>>>

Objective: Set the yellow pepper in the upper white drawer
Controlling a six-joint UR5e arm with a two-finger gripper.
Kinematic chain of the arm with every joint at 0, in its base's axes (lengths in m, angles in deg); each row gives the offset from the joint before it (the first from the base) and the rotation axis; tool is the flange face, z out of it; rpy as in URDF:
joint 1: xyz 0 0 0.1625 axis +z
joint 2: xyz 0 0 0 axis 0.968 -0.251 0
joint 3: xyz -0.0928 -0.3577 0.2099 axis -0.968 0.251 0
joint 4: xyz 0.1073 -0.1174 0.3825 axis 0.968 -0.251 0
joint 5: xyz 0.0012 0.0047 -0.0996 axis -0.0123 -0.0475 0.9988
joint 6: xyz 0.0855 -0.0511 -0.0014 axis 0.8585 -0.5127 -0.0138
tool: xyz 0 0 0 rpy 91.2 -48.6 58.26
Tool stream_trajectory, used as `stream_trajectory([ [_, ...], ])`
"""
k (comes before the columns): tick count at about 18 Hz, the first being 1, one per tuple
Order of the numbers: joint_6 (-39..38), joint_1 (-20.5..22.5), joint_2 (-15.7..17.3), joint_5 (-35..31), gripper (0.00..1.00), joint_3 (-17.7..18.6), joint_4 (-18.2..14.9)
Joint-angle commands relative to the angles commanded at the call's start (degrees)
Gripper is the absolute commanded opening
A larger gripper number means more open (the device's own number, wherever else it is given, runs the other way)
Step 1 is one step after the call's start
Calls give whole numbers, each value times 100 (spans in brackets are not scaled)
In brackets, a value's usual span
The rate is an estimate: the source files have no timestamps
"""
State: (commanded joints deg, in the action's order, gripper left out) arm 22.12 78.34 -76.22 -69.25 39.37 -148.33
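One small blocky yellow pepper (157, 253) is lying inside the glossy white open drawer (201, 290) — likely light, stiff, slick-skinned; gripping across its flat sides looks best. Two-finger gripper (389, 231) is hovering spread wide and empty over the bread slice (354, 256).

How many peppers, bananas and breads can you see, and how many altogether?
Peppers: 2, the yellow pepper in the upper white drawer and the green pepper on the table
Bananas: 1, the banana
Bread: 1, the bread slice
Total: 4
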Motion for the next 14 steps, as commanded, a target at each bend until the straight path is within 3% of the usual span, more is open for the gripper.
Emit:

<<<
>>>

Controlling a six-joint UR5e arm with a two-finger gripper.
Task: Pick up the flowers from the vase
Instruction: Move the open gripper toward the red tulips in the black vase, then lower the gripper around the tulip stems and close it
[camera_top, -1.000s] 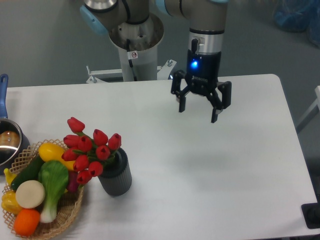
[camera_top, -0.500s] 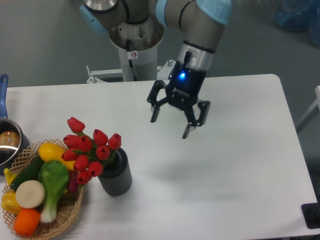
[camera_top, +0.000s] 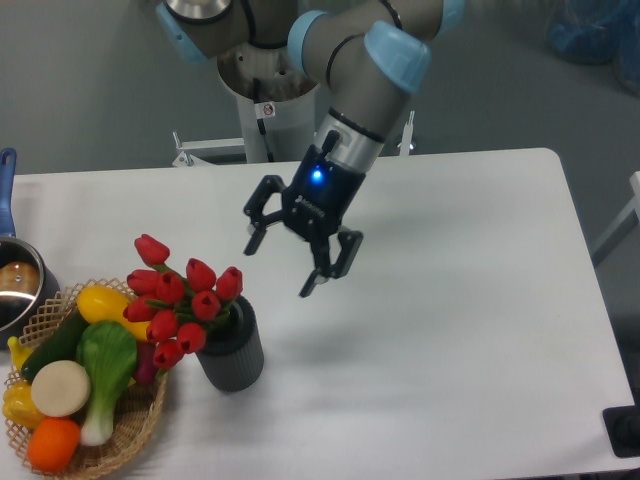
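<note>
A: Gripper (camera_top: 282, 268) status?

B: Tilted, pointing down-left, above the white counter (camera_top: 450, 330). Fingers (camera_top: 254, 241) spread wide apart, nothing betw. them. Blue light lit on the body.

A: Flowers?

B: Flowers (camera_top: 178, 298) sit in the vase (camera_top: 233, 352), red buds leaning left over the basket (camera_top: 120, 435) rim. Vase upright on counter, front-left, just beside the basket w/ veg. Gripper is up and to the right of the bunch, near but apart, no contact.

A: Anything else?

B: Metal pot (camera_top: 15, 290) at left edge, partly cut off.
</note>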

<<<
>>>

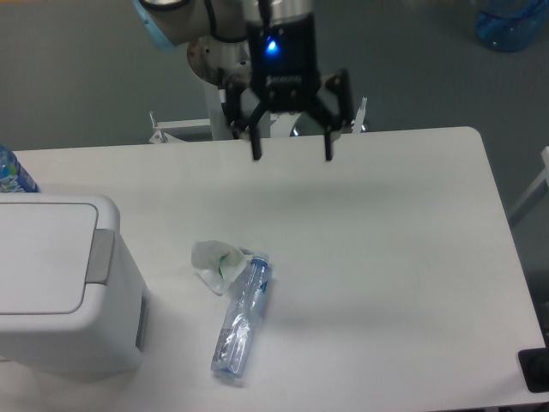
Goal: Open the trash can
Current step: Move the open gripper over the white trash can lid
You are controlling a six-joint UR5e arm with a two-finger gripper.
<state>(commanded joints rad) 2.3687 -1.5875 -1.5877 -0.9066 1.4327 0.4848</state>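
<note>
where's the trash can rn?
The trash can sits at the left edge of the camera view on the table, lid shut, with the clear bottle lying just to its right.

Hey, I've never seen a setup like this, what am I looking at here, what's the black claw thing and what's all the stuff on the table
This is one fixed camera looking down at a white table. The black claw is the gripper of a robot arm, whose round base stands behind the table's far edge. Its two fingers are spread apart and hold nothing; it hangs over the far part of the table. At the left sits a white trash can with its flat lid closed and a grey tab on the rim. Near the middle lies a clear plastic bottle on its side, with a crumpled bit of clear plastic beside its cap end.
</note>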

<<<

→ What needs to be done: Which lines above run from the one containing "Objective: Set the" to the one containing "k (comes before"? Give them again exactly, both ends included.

→ Answer box:
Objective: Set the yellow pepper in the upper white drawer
Controlling a six-joint UR5e arm with a two-finger gripper.
Kinematic chain of the arm with every joint at 0, in its base's axes (lengths in m, angles in deg); each row gives the offset from the joint before it (the first from the base) and the rotation axis; tool is the flange face, z out of it; rpy as in URDF:
joint 1: xyz 0 0 0.1625 axis +z
joint 2: xyz 0 0 0 axis 0.968 -0.251 0
joint 3: xyz -0.0928 -0.3577 0.2099 axis -0.968 0.251 0
joint 4: xyz 0.1073 -0.1174 0.3825 axis 0.968 -0.251 0
joint 5: xyz 0.0012 0.0047 -0.0996 axis -0.0123 -0.0475 0.9988
joint 6: xyz 0.0855 -0.0511 -0.0014 axis 0.8585 -0.5127 -0.0138
tool: xyz 0 0 0 rpy 91.2 -48.6 58.26
Tool stream_trajectory, used as `stream_trajectory([ [_, ...], ])`
"""
k (comes before the columns): tick count at about 18 Hz, the first being 1, one per tuple

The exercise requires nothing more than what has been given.